Contributing

We welcome contributions to the MLOps platform! This guide explains how to contribute code, documentation, and bug fixes.

Getting Started

1. Fork the Repository

# Clone your fork
git clone git@bitbucket.org:YOUR_USERNAME/mlops-with-mlflow.git
cd mlops-with-mlflow

# Add upstream remote
git remote add upstream git@bitbucket.org:wilsonify/mlops-with-mlflow.git

2. Set Up Development Environment

This project uses uv for Python dependency management.
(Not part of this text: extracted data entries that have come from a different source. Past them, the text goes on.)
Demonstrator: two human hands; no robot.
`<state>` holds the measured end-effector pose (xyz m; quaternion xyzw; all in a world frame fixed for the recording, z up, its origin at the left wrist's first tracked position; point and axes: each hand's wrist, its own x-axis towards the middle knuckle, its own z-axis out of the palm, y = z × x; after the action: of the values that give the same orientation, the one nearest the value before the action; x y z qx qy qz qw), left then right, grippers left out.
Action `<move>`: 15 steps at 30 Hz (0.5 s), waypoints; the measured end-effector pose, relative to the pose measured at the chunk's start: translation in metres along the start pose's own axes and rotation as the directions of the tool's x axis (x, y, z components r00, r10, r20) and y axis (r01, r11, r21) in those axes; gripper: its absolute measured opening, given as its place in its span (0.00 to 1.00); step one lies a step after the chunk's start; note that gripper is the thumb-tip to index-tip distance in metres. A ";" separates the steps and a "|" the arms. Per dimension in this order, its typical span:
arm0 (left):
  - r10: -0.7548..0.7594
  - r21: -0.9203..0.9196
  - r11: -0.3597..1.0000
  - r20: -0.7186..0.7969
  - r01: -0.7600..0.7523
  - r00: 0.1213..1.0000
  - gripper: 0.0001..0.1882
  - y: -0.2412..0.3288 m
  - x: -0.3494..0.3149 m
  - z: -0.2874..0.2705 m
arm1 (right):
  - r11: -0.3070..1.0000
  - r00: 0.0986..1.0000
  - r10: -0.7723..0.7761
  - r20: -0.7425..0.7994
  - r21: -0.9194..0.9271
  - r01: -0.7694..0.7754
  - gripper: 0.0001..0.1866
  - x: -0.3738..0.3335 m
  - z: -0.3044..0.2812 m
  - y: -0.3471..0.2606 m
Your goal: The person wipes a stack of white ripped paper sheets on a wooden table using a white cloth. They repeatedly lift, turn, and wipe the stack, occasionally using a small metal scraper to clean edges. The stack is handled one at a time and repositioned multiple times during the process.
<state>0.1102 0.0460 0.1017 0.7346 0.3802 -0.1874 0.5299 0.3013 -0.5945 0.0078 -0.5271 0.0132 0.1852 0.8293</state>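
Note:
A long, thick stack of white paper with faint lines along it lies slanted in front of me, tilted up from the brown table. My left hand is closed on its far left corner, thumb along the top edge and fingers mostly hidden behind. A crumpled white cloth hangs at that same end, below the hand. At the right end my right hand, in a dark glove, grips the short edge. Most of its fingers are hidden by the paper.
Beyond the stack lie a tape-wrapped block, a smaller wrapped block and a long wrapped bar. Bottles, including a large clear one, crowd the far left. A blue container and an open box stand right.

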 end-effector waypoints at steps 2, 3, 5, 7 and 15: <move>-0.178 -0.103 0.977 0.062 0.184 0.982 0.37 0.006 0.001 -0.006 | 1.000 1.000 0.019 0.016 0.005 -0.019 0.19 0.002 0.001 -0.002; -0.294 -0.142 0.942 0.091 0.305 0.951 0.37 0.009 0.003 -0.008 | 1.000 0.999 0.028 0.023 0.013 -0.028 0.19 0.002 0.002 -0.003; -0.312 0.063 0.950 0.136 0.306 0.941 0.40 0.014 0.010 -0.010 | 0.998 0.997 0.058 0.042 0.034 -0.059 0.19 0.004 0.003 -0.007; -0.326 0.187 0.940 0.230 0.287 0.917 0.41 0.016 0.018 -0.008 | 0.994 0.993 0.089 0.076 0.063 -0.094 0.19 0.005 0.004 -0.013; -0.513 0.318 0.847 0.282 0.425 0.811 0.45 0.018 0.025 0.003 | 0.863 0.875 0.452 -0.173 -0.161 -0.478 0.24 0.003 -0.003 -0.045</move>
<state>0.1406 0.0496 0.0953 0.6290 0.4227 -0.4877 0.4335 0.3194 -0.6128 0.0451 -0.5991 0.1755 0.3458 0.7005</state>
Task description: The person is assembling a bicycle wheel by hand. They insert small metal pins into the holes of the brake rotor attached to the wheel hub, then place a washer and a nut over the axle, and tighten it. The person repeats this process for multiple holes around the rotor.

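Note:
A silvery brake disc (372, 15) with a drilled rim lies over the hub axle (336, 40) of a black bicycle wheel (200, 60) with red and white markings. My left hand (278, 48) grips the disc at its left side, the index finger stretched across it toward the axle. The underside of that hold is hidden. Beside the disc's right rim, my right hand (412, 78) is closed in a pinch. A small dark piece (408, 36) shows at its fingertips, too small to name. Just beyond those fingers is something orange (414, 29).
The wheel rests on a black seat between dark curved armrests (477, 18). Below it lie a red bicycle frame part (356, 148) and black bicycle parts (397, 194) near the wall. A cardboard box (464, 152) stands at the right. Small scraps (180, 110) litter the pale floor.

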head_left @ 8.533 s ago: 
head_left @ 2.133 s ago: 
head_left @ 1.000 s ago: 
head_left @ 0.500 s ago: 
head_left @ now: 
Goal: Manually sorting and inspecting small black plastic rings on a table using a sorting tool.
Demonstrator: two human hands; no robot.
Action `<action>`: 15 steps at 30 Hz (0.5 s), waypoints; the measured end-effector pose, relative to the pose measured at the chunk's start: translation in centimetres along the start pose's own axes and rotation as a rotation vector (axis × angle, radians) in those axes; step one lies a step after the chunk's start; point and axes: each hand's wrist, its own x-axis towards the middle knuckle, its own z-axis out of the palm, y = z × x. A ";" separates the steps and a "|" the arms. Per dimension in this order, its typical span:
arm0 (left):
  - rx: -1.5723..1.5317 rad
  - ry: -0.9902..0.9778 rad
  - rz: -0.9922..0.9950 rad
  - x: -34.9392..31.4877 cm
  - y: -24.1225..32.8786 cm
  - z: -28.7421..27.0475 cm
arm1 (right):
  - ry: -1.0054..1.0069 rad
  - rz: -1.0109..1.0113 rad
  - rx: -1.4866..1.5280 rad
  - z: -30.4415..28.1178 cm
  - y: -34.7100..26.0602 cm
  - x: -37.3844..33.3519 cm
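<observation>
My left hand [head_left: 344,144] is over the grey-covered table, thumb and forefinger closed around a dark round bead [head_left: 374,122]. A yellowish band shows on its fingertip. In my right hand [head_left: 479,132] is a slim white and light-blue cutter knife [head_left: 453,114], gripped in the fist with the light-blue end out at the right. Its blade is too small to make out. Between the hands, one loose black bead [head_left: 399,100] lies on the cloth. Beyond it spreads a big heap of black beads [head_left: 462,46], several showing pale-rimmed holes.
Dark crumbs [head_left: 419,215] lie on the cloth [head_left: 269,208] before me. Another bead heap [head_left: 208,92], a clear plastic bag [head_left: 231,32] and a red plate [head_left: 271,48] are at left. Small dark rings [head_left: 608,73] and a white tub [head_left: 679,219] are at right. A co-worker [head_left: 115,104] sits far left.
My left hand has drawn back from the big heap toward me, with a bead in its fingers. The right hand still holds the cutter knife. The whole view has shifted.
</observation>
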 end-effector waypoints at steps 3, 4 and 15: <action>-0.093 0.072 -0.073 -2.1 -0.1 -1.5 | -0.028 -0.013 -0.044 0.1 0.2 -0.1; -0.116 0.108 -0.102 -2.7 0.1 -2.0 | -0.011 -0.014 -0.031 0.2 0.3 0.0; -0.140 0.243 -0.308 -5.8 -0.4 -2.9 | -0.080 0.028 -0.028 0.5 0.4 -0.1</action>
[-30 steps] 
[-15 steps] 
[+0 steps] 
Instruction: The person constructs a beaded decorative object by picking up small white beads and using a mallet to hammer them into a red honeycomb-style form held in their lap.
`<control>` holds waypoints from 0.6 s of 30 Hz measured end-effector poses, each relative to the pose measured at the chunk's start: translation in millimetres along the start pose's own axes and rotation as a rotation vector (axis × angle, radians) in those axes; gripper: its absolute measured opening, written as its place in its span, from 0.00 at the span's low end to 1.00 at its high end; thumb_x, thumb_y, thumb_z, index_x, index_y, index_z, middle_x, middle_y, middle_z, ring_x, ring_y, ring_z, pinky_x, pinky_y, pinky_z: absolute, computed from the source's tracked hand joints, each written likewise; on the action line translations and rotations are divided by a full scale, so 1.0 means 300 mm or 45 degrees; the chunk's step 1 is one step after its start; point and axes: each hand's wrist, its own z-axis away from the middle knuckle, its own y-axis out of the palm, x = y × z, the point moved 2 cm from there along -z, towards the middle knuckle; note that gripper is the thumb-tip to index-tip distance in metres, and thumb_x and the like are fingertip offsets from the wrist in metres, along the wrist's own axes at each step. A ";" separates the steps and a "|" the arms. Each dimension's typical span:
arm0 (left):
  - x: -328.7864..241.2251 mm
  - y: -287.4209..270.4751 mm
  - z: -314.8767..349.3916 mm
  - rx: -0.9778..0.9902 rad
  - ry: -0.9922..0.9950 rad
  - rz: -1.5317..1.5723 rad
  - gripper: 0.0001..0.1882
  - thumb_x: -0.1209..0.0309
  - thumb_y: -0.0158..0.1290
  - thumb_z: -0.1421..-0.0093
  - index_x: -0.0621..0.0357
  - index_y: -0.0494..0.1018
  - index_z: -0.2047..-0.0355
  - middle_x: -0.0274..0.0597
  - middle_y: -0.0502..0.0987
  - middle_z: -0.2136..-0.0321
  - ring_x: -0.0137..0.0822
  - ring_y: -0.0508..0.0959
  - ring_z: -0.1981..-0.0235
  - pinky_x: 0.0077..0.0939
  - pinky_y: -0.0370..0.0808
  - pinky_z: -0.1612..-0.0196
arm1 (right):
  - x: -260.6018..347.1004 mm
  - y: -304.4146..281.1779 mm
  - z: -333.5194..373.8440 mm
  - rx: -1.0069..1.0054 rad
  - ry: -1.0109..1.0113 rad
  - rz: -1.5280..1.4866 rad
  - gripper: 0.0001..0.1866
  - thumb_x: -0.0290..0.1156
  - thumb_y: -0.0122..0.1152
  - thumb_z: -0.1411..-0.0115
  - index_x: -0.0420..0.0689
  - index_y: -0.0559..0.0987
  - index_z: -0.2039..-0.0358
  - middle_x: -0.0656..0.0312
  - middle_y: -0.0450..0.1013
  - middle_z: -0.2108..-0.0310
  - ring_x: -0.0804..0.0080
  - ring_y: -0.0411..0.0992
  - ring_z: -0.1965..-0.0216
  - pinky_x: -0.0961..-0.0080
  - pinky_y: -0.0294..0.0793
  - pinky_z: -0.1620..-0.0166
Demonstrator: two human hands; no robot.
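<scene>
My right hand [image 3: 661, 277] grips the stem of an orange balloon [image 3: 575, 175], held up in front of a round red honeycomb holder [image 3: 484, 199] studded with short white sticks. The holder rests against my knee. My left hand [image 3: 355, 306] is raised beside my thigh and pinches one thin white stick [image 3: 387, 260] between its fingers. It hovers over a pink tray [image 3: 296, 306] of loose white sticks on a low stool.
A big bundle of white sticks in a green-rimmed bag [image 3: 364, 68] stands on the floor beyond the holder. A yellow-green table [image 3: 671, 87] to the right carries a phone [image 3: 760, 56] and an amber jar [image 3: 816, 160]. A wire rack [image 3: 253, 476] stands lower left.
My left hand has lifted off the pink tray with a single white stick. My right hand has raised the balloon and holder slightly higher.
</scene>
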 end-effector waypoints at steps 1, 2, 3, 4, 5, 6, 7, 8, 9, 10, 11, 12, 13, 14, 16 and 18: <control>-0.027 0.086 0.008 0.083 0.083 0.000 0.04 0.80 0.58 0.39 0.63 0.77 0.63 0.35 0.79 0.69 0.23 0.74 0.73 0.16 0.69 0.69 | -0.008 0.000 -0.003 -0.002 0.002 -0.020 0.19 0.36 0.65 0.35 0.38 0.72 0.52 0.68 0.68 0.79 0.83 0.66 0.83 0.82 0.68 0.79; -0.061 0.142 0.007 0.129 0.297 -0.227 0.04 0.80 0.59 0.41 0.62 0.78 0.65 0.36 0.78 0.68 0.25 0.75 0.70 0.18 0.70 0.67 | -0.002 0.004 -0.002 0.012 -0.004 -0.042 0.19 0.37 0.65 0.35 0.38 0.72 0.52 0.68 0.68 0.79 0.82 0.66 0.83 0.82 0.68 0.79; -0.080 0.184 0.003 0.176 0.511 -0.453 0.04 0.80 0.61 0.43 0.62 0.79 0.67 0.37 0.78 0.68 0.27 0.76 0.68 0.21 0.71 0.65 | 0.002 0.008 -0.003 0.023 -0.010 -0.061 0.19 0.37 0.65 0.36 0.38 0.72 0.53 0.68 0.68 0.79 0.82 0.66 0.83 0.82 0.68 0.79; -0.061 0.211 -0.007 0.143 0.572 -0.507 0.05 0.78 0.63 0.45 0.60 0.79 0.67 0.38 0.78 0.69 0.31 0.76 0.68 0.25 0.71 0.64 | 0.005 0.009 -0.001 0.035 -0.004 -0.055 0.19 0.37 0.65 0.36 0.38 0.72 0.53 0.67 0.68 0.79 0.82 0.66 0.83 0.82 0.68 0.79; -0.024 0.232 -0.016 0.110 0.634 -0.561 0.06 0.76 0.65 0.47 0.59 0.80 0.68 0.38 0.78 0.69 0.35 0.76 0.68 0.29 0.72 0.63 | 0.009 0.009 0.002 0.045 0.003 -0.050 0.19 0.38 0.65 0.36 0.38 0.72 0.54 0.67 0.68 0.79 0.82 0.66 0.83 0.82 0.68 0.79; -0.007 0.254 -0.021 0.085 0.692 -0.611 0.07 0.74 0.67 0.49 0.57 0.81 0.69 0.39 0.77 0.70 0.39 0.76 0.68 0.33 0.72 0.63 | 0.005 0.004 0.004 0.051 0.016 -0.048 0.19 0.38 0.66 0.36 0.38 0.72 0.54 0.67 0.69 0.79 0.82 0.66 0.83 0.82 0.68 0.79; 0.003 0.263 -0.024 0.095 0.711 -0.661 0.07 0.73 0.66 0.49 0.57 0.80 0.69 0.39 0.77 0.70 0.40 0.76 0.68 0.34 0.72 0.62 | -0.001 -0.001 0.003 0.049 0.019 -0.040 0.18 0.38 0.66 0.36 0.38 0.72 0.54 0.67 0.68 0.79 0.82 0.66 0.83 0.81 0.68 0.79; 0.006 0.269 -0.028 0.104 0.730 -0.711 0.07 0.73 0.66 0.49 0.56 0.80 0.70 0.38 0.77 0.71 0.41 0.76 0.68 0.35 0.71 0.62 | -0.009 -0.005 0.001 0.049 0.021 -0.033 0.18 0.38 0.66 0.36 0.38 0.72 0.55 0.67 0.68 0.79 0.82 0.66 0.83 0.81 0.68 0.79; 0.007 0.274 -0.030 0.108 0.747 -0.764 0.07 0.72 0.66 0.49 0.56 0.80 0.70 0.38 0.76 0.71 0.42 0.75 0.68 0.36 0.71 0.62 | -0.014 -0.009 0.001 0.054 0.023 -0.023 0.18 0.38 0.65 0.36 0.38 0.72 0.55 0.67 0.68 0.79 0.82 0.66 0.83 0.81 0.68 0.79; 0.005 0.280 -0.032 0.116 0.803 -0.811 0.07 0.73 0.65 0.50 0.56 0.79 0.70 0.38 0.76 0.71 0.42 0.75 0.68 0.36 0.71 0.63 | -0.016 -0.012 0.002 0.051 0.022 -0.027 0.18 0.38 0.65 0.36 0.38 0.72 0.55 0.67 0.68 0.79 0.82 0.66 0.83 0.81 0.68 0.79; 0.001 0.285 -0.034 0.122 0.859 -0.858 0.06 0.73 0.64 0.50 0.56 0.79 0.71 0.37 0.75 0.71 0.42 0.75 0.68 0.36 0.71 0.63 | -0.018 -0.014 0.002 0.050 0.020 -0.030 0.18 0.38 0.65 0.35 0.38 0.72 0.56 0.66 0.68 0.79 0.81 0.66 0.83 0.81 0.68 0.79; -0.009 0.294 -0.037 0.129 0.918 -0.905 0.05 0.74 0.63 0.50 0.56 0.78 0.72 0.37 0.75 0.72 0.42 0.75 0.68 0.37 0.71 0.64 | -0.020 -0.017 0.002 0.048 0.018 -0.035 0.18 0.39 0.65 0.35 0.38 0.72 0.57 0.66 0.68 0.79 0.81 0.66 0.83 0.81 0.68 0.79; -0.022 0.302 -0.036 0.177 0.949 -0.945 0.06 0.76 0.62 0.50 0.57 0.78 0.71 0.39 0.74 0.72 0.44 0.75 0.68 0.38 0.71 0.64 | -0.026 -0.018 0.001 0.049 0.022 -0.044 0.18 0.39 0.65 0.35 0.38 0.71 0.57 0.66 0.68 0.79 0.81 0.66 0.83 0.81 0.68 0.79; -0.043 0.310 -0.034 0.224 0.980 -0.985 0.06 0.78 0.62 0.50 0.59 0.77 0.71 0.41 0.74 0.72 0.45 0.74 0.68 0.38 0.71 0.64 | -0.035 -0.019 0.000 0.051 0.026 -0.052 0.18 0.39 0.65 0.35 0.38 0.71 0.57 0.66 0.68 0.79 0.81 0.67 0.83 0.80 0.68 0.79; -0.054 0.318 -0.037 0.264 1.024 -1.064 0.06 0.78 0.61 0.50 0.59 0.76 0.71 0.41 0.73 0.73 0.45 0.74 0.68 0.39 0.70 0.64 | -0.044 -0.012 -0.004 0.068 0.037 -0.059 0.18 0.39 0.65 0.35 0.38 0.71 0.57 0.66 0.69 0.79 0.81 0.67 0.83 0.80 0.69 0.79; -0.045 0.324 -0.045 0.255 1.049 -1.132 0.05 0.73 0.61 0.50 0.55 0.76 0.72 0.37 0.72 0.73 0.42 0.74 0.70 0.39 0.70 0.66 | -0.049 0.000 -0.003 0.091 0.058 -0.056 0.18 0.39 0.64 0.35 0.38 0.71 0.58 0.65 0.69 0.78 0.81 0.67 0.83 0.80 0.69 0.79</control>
See the UV Guide for comprehensive documentation.

# Install uv (if not already installed)
curl -LsSf https://astral.sh/uv/install.sh | sh

# Sync all dependencies and create virtual environment
uv sync

# This installs all dependencies and packages in development mode

That’s it! No need to manually create venvs or install requirements.

Note: For detailed uv usage, see the UV Package Manager Guide.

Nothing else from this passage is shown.